• **Try it**:
Write out once more the lines running from the top of the entries below to the line with "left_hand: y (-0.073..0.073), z", both ends included.

(Source records)
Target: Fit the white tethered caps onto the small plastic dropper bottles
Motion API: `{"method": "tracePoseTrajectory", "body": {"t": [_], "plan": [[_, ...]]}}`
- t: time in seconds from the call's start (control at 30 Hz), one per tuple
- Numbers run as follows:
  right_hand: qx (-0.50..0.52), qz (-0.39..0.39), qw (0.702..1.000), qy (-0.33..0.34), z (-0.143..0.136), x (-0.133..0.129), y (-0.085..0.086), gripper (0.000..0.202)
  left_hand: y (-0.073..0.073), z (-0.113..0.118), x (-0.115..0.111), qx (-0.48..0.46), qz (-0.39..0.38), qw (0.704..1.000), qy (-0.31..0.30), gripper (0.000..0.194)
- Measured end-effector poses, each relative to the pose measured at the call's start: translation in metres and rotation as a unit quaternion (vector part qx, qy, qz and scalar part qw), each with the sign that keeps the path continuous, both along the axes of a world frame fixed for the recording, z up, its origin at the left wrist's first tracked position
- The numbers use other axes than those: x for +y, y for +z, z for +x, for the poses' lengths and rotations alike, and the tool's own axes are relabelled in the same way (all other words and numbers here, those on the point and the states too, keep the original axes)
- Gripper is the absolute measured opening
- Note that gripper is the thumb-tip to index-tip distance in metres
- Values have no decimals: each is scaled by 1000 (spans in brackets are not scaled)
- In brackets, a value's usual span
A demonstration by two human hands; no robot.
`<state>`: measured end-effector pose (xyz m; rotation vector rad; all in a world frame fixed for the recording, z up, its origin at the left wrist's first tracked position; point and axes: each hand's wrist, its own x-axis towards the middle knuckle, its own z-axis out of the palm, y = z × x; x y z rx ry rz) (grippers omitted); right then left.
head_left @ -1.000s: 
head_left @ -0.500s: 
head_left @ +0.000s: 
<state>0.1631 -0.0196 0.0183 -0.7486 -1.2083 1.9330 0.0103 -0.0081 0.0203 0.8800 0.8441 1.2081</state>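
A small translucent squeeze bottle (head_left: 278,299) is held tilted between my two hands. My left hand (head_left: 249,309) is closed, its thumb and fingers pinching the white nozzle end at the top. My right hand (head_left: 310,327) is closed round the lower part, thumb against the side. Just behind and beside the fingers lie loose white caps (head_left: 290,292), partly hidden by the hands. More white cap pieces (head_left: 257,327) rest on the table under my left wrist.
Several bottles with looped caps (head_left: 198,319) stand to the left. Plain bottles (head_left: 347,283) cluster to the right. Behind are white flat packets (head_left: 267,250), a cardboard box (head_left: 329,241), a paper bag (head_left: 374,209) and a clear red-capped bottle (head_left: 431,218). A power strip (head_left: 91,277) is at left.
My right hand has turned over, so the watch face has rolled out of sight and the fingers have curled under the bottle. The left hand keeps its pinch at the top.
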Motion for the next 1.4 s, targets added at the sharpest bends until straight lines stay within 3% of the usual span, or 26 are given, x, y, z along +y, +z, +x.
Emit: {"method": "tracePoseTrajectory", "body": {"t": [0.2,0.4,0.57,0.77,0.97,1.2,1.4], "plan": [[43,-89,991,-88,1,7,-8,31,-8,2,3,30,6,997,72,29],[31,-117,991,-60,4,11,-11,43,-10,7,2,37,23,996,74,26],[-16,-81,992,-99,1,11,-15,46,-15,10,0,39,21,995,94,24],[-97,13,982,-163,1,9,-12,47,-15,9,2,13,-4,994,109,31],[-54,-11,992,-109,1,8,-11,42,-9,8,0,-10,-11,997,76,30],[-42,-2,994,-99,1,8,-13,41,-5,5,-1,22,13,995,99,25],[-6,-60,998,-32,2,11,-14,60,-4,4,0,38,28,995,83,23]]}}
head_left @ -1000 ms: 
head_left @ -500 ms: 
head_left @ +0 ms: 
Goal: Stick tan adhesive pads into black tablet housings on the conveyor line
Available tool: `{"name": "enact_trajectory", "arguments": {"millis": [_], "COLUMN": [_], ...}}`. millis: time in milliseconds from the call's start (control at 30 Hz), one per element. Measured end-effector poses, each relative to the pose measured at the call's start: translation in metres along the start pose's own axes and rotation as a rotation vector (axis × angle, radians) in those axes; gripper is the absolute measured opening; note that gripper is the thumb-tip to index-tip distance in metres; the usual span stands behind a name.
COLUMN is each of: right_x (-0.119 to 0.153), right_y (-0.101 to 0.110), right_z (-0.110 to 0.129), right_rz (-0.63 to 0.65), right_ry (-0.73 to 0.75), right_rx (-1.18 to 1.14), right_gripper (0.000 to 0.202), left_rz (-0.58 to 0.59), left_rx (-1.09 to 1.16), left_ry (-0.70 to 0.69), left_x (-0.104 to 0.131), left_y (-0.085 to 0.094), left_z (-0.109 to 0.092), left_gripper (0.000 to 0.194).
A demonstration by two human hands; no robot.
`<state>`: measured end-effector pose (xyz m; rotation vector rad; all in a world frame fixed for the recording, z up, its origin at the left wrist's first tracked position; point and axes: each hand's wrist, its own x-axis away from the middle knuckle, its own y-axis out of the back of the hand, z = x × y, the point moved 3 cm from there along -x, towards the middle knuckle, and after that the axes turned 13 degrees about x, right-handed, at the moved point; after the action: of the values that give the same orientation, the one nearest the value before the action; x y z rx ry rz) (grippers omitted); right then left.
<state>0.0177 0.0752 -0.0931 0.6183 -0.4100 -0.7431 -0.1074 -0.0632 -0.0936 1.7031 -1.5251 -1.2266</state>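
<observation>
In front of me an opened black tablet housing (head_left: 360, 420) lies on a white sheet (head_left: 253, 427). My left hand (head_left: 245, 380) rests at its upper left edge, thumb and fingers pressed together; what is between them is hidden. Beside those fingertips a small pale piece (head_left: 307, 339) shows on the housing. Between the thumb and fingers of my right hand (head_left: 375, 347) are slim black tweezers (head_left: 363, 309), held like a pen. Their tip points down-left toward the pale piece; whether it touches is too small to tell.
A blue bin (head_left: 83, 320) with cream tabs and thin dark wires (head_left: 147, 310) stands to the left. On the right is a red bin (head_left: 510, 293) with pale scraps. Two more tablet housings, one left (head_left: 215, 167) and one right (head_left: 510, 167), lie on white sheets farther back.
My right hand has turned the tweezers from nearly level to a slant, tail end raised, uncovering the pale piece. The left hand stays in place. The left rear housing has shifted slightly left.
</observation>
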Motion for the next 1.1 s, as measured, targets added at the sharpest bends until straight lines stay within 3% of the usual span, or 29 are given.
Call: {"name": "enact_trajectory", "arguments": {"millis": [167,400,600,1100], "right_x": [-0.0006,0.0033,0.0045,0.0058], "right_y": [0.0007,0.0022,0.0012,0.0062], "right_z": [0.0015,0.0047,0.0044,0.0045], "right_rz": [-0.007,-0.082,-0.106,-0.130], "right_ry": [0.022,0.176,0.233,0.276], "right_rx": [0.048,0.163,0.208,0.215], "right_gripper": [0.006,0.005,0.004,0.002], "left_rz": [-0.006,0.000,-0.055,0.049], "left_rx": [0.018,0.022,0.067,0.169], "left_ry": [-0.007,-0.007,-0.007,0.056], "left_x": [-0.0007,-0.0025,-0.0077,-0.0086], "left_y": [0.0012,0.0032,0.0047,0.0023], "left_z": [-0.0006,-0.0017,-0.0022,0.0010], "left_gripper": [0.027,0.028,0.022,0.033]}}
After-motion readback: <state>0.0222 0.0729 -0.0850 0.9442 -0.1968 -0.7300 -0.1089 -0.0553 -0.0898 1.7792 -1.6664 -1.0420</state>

• **Solution to this exercise**:
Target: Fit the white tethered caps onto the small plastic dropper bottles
Motion API: `{"method": "tracePoseTrajectory", "body": {"t": [_], "plan": [[_, ...]]}}`
- t: time in seconds from the call's start (control at 30 Hz), one per tuple
- Numbers run as follows:
  right_hand: qx (-0.50..0.52), qz (-0.39..0.39), qw (0.702..1.000), qy (-0.33..0.34), z (-0.143..0.136), x (-0.133..0.129), y (-0.085..0.086), gripper (0.000..0.202)
  left_hand: y (-0.073..0.073), z (-0.113..0.118), x (-0.115..0.111), qx (-0.48..0.46), qz (-0.39..0.38), qw (0.704..1.000), qy (-0.31..0.30), gripper (0.000..0.194)

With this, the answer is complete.